What you will do –
Scan the following data for lines with "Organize" and state how many there are, as a number only.

Records shown –
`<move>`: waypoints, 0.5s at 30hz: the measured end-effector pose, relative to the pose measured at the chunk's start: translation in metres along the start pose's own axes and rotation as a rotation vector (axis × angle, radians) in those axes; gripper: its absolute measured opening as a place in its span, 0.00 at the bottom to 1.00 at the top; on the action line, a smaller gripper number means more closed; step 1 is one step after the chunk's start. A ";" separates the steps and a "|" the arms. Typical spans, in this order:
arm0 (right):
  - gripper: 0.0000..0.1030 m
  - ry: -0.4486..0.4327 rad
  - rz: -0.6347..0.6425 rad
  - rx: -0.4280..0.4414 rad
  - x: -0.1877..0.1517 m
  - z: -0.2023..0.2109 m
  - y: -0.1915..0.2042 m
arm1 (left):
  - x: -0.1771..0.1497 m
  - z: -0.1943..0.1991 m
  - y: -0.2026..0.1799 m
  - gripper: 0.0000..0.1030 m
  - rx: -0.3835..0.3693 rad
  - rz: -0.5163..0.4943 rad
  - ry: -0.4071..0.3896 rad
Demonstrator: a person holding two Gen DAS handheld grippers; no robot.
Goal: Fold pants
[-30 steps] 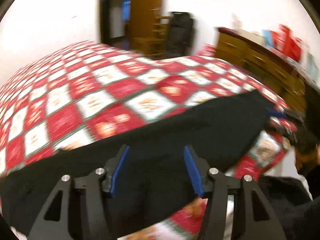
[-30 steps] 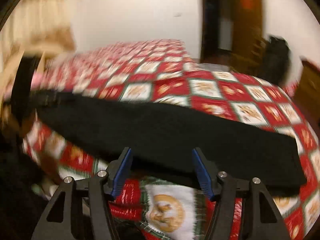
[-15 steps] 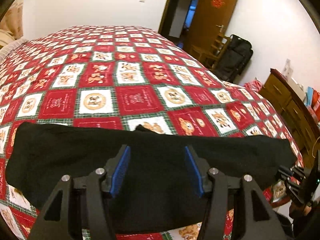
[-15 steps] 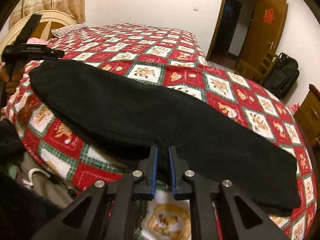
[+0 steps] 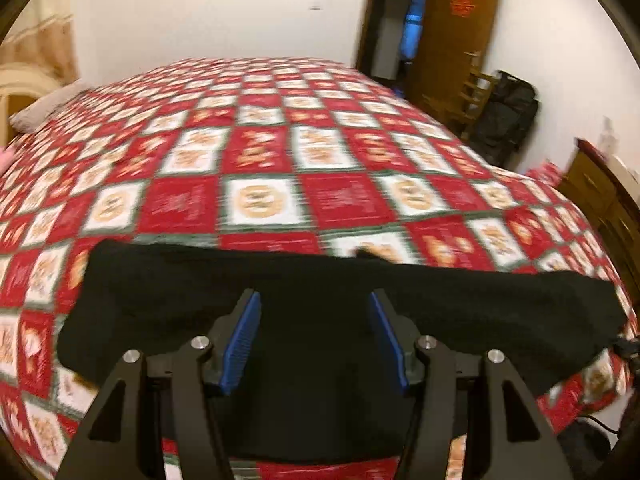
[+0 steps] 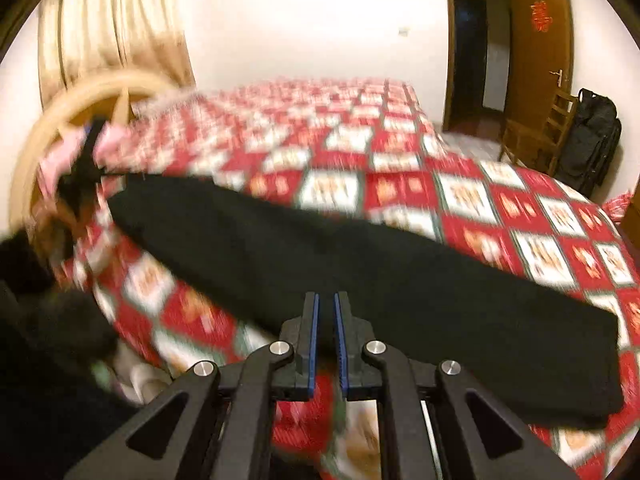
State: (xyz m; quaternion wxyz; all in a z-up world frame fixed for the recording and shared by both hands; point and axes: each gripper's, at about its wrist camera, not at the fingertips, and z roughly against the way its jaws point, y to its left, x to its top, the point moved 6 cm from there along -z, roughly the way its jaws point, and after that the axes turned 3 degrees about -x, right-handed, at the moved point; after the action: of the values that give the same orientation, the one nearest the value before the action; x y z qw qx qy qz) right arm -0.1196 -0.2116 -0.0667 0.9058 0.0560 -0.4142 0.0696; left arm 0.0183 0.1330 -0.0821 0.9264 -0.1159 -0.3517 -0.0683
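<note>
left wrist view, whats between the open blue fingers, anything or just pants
In the left wrist view, only the black pants show between the left gripper's open fingers, lying on the red checked quilt; nothing else sits in that gap.

White walls (image 6: 312, 20) enclose a bed (image 5: 280, 152) under a red checked quilt. Tan curtains (image 6: 116, 28) hang behind its pale headboard (image 6: 100, 92). A wooden door (image 6: 540, 44) stands open beside a chair (image 6: 556, 124), black bag (image 6: 592, 140) and dresser (image 5: 600, 196).
</note>
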 end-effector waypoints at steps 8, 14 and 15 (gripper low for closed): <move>0.08 0.189 -0.043 0.176 -0.014 -0.109 0.055 | -0.007 -0.007 0.044 0.57 0.186 0.049 -0.025; 0.23 0.197 0.014 0.298 -0.004 -0.090 0.084 | -0.020 -0.019 0.090 0.57 0.313 0.086 0.013; 0.26 0.185 -0.007 0.317 0.005 -0.089 0.084 | -0.022 -0.021 0.097 0.57 0.307 0.108 0.018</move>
State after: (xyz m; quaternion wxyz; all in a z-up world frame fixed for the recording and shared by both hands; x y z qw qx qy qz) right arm -0.0649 -0.1139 -0.1175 0.9201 0.1926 -0.3128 0.1358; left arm 0.0351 0.2222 -0.1282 0.9386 0.0091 -0.3430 0.0351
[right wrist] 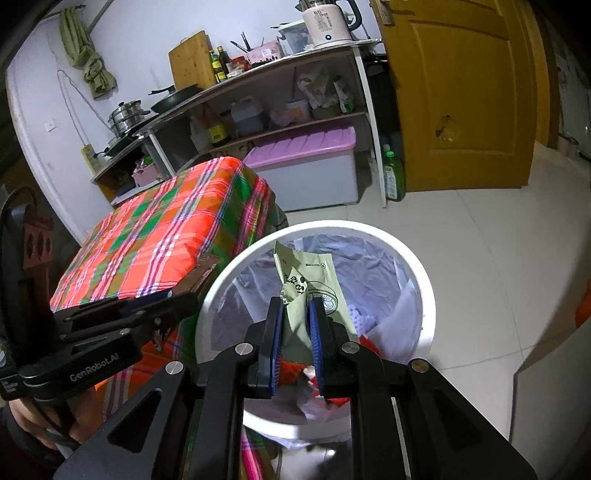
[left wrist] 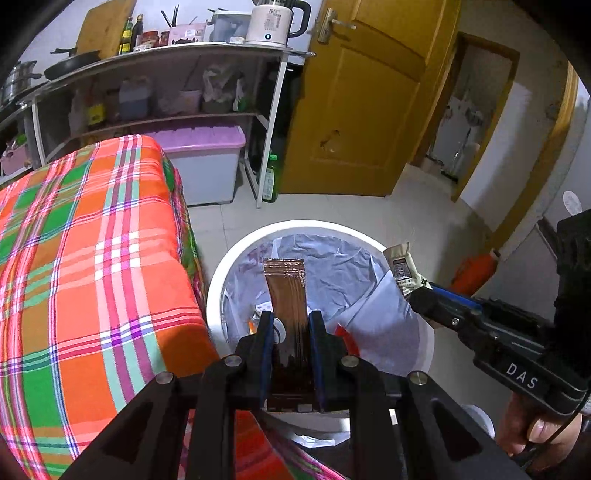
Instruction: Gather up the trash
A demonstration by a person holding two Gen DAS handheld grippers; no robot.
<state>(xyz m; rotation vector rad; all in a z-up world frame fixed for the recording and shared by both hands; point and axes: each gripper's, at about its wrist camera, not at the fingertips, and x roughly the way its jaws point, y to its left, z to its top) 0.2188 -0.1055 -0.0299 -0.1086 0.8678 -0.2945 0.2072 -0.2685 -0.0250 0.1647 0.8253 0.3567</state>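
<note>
A round white trash bin (left wrist: 229, 266) (right wrist: 424, 295) with a grey liner stands on the floor beside the table. Over its mouth, my left gripper (left wrist: 290, 319) is shut on a long brown foil wrapper (left wrist: 286, 291), which sticks out forward above the liner. My right gripper (right wrist: 295, 306) is shut on a crumpled pale green packet (right wrist: 314, 273), also held above the bin. In the left wrist view the right gripper (left wrist: 417, 291) reaches in from the right with that packet (left wrist: 402, 269). The left gripper (right wrist: 192, 291) shows at the left of the right wrist view, at the bin's rim.
A table under an orange, green and pink plaid cloth (left wrist: 85, 258) (right wrist: 166, 236) stands left of the bin. Behind are a kitchen shelf (left wrist: 155, 110) with a kettle (left wrist: 273, 22), a purple-lidded storage box (left wrist: 207, 166), a green bottle (left wrist: 271, 177) and a yellow door (left wrist: 369, 103).
</note>
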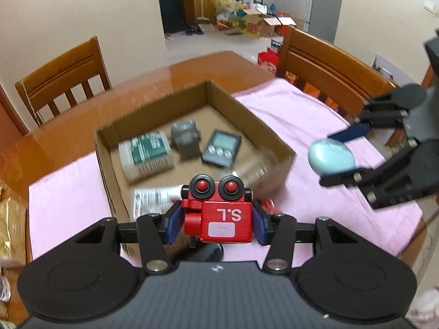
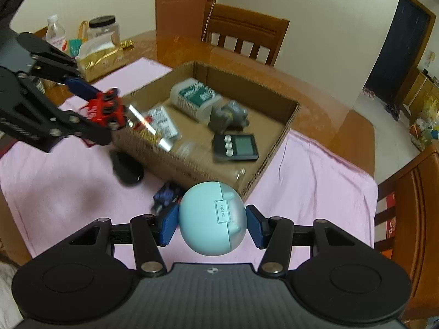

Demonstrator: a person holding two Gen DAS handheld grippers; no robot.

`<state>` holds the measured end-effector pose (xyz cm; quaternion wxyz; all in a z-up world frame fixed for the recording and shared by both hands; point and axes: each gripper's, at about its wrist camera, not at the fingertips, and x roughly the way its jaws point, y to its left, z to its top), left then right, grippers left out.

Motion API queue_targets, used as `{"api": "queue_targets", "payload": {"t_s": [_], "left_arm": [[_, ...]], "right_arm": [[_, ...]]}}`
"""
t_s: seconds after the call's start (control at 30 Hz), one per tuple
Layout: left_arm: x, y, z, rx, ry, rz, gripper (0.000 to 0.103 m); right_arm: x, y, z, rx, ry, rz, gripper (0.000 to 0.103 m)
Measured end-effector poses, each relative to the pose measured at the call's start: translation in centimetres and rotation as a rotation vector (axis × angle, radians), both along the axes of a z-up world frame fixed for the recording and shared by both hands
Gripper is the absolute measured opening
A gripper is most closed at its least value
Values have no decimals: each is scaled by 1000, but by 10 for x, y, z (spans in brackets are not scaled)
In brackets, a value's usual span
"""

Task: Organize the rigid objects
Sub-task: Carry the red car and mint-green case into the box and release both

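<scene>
My left gripper (image 1: 218, 226) is shut on a red toy robot (image 1: 219, 213) and holds it just above the near wall of an open cardboard box (image 1: 263, 126). My right gripper (image 2: 212, 223) is shut on a round light-blue earbud case (image 2: 212, 218), held above the pink cloth (image 2: 315, 181) near the box's corner. Inside the box lie a white-and-green container (image 1: 146, 155), a grey toy robot (image 1: 185, 137), a dark timer (image 1: 221, 148) and a printed packet (image 1: 153, 200). In the right wrist view the left gripper (image 2: 109, 109) shows with the red robot (image 2: 105, 108).
A small dark-blue toy (image 2: 166, 196) and a black object (image 2: 127, 168) lie on the cloth by the box. A gold bag (image 2: 101, 57), a jar (image 2: 103, 28) and a bottle (image 2: 56, 34) stand at the table's far side. Wooden chairs (image 1: 68, 79) surround the table.
</scene>
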<state>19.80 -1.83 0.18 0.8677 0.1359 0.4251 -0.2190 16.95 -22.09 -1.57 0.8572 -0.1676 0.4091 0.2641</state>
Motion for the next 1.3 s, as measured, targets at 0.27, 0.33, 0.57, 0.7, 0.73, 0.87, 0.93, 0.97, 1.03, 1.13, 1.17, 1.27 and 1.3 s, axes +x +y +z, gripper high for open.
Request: {"api": "queue_targets", "payload": {"t_s": [0.27,0.33,0.57,0.7,0.73,0.87,0.93,0.97,1.03,1.13,1.17,1.27,1.3], "left_arm": [[51,-11,-13,10,-8,36,50],[60,-14,-20,22,0,40,50],[85,-19,-43,46,-20,87,73],[81,-17,-39,38,-91,149,96],[79,-14,-36,13,-82,154,97],[68,0,-24,-42,-67,223,99],[58,8,-18,-50,-75,268,100],[52,12,-15,-55,-82,291,100],[40,20,-11,-70,-97,330,101],[21,29,-5,-65,-124,395,102],[16,32,-4,-59,-133,410,102],[3,41,-1,-41,-156,461,102],[0,45,-1,-43,-157,475,102]], "right_arm": [[17,6,15,16,-40,16,58],[21,7,17,13,-46,19,58],[33,7,18,8,-56,16,58],[40,7,16,6,-51,15,58],[40,8,15,6,-50,16,58],[46,10,15,11,-48,20,58],[50,11,15,17,-47,22,58],[53,11,16,20,-48,20,58],[60,12,17,28,-46,18,58],[72,15,20,38,-53,16,58],[76,16,21,42,-55,14,58],[92,20,23,47,-63,13,58],[97,22,23,51,-62,12,58]]}}
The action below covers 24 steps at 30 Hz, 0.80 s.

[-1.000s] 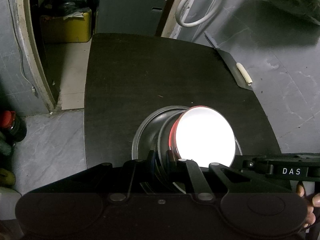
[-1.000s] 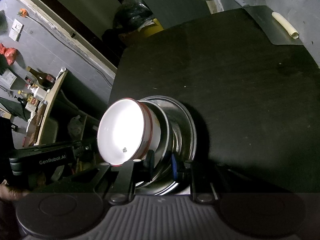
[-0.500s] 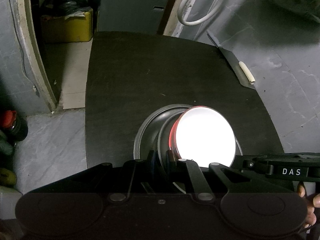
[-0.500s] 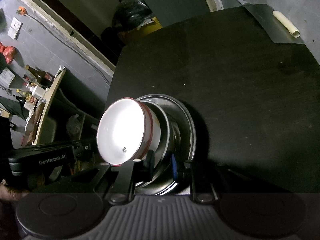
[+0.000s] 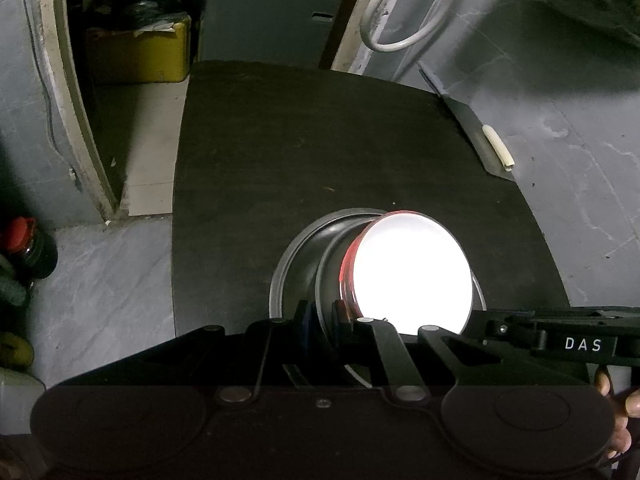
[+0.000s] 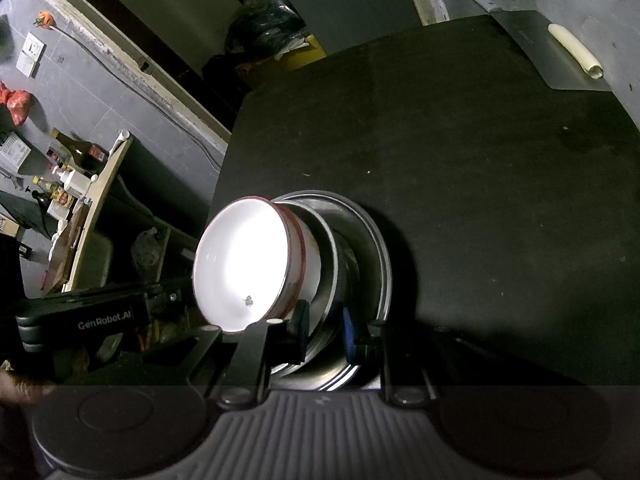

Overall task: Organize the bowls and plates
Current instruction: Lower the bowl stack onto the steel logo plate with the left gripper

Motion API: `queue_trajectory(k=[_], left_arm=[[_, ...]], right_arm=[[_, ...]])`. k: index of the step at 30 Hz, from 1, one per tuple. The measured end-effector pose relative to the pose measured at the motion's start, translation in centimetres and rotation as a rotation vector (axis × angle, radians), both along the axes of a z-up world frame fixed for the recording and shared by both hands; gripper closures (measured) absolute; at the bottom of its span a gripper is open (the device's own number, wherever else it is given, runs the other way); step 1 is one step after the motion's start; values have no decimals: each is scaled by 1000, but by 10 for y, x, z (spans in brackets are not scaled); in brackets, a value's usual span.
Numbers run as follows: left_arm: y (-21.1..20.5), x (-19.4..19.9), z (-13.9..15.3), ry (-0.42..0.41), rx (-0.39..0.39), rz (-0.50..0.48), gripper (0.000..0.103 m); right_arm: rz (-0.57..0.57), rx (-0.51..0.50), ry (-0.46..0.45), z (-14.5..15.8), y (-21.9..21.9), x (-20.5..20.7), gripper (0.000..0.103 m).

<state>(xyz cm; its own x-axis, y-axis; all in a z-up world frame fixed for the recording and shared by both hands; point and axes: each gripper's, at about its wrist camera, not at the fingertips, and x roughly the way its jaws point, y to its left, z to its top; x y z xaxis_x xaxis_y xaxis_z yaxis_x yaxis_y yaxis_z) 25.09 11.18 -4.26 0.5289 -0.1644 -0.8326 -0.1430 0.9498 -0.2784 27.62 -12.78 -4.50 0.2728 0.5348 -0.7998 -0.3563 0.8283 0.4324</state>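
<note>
A white bowl with a red rim (image 5: 412, 276) (image 6: 244, 268) sits nested in a steel bowl (image 5: 328, 268) (image 6: 340, 256), which stands in a wider steel plate (image 5: 288, 264) (image 6: 380, 248) near the front of the black table (image 5: 300, 140) (image 6: 480, 160). My left gripper (image 5: 322, 314) is shut on the steel bowl's rim on the stack's left side. My right gripper (image 6: 324, 326) is shut on the same rim on the opposite side. Whether the stack rests on the table or hangs just above it cannot be told.
A cleaver blade (image 5: 472, 128) (image 6: 552, 60) with a cream roll (image 5: 498, 148) (image 6: 576, 50) on it lies at the table's far right edge. Off the table are a yellow box (image 5: 136, 56), floor bottles (image 5: 24, 248), a white hose (image 5: 400, 20) and a shelf of bottles (image 6: 72, 176).
</note>
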Motion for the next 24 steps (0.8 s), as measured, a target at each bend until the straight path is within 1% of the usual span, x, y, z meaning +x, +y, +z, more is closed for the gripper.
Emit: queue_trajectory(k=[11,24], left_arm=[[-7,0,0,-2,27,14,93],[-7,-4,-1,-10,24,28,90]], right_arm=[[-40,11,-23,-4,4,-4,83],[-75,29,-50,-9,1,-8,83]])
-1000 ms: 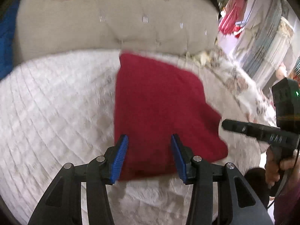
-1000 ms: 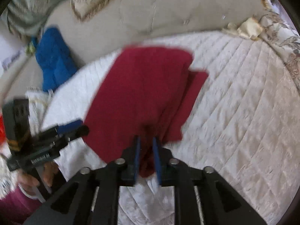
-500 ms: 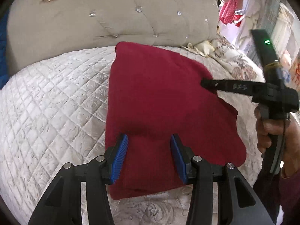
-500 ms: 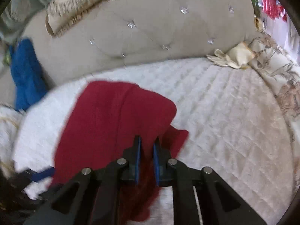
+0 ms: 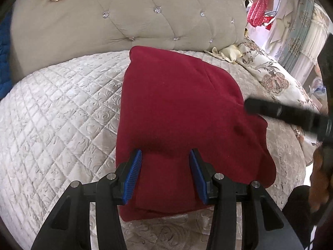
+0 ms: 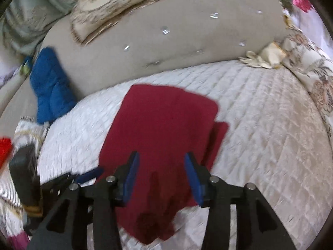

Written solution –
2